[WIP] Add Windows support for meeting audio transcription by shomix · Pull Request #1110 · BuilderIO/agent-native

shomix · 2026-06-09T14:49:39Z

Summary

Extends the Clips desktop app's local Whisper meeting transcription from macOS-only to also support Windows, using cpal for WASAPI microphone and loopback system audio capture.

Problem

The meeting transcription feature (mic + system audio capture → local Whisper inference) was gated entirely behind #[cfg(target_os = "macos")], leaving Windows users with no meeting notes support despite the rest of the pipeline (detection, notifications, transcript rendering) already being cross-platform.

Solution

A new capture module provides a platform-dispatched abstraction over audio capture. macOS re-exports the existing proven backends (AVAudioEngine + ScreenCaptureKit). Windows uses cpal for both the microphone (default WASAPI input) and system audio (WASAPI loopback on the default output device). The Whisper engine (whisper_speech.rs) is updated to use this shared interface, making it platform-agnostic.

Key Changes

src/capture/mod.rs — new platform-dispatch module exposing start_raw_mic_capture, start_raw_system_capture, RawMicCapture, and RawSystemCapture for both macOS and Windows.
src/capture/macos.rs — thin re-exports of the existing native_speech and system_audio macOS backends under the shared capture contract.
src/capture/windows.rs — new Windows backend using cpal for WASAPI mic input and WASAPI loopback system audio; includes channel-downmix helpers and unit tests for mono/stereo/multi-channel conversion.
whisper_speech.rs — renamed inner macos module to engine, switched all #[cfg(target_os = "macos")] guards to #[cfg(any(target_os = "macos", target_os = "windows"))], and updated capture imports to use crate::capture.
system_audio.rs — added Windows branch to system_audio_version_status and system_audio_request_permission (WASAPI loopback needs no permission prompt).
Cargo.toml — added cpal = "0.15" as a Windows-only dependency; moved whisper-rs from the macOS-only block to a cfg(any(macos, windows)) target block.
CI workflows — added a Set up libclang for whisper-rs bindgen (Windows) step to both the build-check and release workflows, pointing LIBCLANG_PATH at the LLVM install (with a Chocolatey fallback) so whisper-rs bindgen compiles on Windows runners.
README.md — documented the macOS + Windows meeting transcription architecture and known Windows v1 limitations (no AEC, no sleep/call-ended auto-stop).
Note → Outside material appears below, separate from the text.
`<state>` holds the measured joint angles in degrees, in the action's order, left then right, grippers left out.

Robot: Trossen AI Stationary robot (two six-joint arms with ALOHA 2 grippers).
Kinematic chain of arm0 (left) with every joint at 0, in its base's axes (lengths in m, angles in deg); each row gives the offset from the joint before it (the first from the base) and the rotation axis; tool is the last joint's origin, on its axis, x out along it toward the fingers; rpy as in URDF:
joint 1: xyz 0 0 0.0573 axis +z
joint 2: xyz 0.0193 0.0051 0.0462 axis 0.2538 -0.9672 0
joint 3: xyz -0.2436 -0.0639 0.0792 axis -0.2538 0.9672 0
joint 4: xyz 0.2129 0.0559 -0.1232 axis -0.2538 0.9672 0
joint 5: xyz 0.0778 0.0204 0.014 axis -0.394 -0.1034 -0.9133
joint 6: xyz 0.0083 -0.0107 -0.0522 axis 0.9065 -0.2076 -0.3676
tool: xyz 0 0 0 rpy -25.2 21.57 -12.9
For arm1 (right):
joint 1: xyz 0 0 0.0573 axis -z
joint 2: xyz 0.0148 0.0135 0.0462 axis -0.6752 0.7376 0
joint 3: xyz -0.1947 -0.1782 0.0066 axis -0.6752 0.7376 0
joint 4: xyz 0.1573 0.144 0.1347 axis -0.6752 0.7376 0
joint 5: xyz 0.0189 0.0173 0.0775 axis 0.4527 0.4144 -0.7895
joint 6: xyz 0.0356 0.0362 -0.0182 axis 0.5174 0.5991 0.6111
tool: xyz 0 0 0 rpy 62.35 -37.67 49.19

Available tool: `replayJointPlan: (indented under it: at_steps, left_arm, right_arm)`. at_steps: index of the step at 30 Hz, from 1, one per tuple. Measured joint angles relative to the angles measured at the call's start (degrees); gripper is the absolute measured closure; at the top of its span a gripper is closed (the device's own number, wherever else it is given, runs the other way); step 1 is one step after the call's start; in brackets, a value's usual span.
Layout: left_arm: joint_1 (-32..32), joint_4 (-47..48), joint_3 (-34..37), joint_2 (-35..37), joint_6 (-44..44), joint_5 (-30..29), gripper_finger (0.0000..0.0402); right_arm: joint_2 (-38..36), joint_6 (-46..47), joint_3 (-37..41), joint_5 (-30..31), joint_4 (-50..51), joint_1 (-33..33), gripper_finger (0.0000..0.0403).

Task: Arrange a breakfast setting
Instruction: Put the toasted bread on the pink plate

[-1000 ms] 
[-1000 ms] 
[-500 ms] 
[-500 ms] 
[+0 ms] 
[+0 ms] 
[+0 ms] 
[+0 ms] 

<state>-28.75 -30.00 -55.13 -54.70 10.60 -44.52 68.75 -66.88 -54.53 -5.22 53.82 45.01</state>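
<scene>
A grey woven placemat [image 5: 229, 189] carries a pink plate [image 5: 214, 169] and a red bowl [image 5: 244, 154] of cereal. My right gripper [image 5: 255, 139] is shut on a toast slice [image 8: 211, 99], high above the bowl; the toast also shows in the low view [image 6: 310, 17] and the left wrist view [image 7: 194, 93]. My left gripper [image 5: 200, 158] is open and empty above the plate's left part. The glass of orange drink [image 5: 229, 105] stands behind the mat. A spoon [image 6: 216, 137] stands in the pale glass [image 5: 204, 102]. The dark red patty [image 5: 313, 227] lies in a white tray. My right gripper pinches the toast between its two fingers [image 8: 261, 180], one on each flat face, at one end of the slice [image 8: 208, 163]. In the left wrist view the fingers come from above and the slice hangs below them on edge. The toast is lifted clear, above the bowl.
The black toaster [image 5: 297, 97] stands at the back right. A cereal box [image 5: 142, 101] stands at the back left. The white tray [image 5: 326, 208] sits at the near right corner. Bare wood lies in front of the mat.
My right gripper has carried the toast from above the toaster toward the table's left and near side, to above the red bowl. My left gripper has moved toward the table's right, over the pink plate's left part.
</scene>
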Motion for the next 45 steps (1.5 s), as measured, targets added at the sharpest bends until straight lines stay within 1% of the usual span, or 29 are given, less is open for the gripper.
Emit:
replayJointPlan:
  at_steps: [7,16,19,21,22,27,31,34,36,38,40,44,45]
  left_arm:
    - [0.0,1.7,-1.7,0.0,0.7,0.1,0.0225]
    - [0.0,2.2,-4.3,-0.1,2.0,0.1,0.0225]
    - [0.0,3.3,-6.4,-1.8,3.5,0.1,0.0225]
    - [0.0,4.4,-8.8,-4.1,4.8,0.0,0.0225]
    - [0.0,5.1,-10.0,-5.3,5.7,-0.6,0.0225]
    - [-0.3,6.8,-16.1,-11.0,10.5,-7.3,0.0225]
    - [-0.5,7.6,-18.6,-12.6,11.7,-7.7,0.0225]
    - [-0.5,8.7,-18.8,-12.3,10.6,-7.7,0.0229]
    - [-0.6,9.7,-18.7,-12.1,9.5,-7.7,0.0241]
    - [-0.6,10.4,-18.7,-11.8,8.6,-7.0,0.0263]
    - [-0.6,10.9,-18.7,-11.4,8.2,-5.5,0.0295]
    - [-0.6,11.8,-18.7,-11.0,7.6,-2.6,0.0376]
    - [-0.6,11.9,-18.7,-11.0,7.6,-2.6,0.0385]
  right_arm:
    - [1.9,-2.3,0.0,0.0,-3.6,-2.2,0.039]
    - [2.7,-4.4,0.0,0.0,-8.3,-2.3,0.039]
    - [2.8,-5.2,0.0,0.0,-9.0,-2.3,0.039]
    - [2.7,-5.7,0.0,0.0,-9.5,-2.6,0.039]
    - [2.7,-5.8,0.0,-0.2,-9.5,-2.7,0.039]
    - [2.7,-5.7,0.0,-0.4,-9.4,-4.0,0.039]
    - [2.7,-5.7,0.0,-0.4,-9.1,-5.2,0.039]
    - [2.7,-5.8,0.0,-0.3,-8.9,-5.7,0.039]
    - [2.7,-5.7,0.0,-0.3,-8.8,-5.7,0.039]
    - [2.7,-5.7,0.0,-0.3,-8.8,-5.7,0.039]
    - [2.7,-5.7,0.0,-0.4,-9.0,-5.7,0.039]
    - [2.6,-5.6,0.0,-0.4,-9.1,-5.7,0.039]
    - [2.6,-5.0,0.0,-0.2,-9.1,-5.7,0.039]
To clone this PR locally use the Github CLI with command gh pr checkout 1110

You can tag me at @BuilderIO for anything you want me to fix or change

github-actions · 2026-06-09T14:58:44Z

Here's a visual recap of what changed:

Open the full interactive recap

builder-io-integration

PR #1110 — Windows Meeting Transcription Support (Clips Desktop)

This PR extends the Clips desktop app's local Whisper meeting transcription from macOS-only to also support Windows, using cpal for WASAPI microphone and loopback system audio capture. The approach introduces a clean capture/ dispatch module that lets whisper_speech.rs stay platform-agnostic, with macOS re-exporting existing AVAudioEngine/ScreenCaptureKit paths and the new windows.rs implementing WASAPI mic + loopback. CI is updated with libclang setup for whisper-rs bindgen on Windows, and Cargo.toml properly gates cpal and whisper-rs on target platforms.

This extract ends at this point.